Sample Compatibility & Compliance

LabSolutions MD is validated for use with Shimadzu HPLC/UHPLC systems employing reversed-phase, HILIC, ion-exchange, and size-exclusion chromatography modes. It supports data acquisition from PDA, fluorescence, and single-wavelength UV-Vis detectors. The software complies with ISO/IEC 17025:2017 (clause 7.7 on data control), adheres to ALCOA+ principles (Attributable, Legible, Contemporaneous, Original, Accurate, Complete, Consistent, Enduring, Available), and supports GLP/GMP-compliant workflows through configurable electronic signatures, audit trail review tools, and report export in PDF/A-1b format. All method development outputs—including design space documentation and robustness test summaries—meet ICH Q5A stability-indicating method expectations.
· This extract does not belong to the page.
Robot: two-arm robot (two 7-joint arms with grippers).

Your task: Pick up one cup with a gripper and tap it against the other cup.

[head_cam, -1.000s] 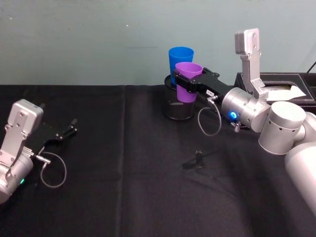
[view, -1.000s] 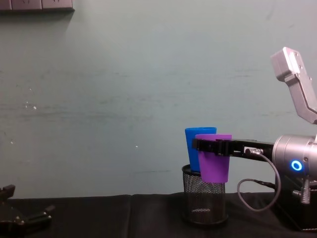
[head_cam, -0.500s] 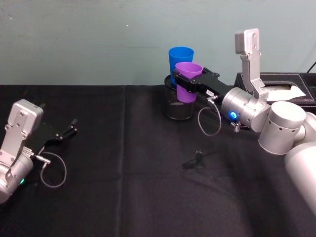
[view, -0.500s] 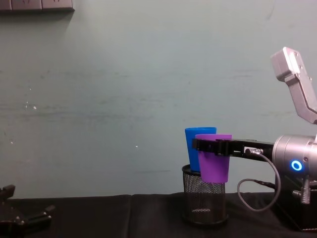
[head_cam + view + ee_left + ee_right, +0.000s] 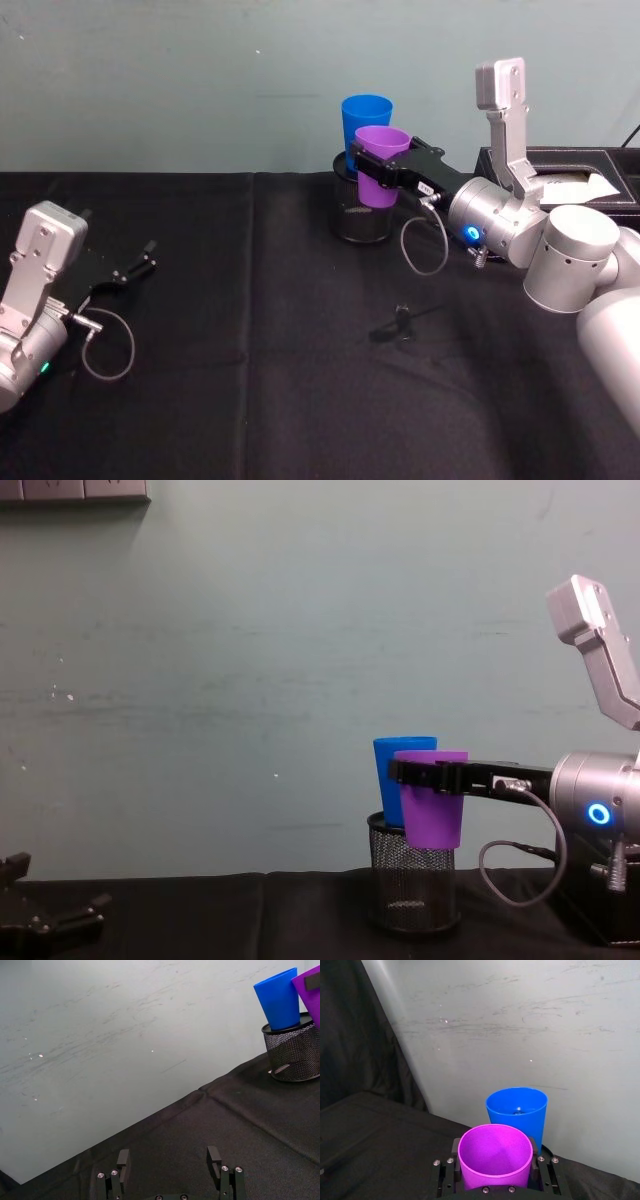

Software & Data Management

LabSolutions MD utilizes a centralized project database architecture (.lsmdproj) that stores all method development artifacts—including DoE matrices, instrument methods, sequence tables, processed chromatograms, peak integration results, and design space models—in a relational structure. Database backups support automated daily archiving with SHA-256 hash verification. Reporting modules generate customizable PDF reports containing executive summaries, DoE summary statistics (ANOVA, p-values, R²), contour plots, simulation validation metrics (RMSE ≤ 0.2 min retention error), and compliance statements. Integration with LabSolutions CDS allows direct launch of validated QC methods derived from the design space without reconfiguration.

Applications

• Development of stability-indicating assays for pharmaceutical small molecules and biologics (per ICH Q5C)
• Optimization of chiral separations under varying temperature and mobile phase composition
• Robustness testing of dissolution methods per USP
• Method transfer between HPLC and UHPLC platforms using predictive retention modeling
• Supporting regulatory submissions (e.g., NDA, MAA) with documented AQbD evidence packages

FAQ

Is LabSolutions MD compatible with non-Shimadzu HPLC hardware?
No. LabSolutions MD requires native communication with Shimadzu LC control modules and is not designed for third-party instrument integration.
Does the software support multivariate robustness assessment per ICH Q5A?
Yes. It enables simultaneous evaluation of ≥3 critical method parameters (e.g., pH, organic %, column temperature) and quantifies their interaction effects on resolution and tailing factor.
Can design space models be exported for use in external statistical packages?
Yes. Response surface equations and coefficient matrices are exportable in CSV format for further analysis in JMP or Minitab.
How is data integrity maintained during long-term method development projects?
All user actions—including method edits, peak reintegration, and design space recalculations—are logged in an encrypted, read-only audit trail with operator ID, timestamp, and before/after values.
Is 21 CFR Part 11 compliance enabled by default?
Yes. Electronic signature enforcement, audit trail review permissions, and report digital signing are preconfigured and validated per Shimadzu’s Part 11 Implementation Guide v3.2.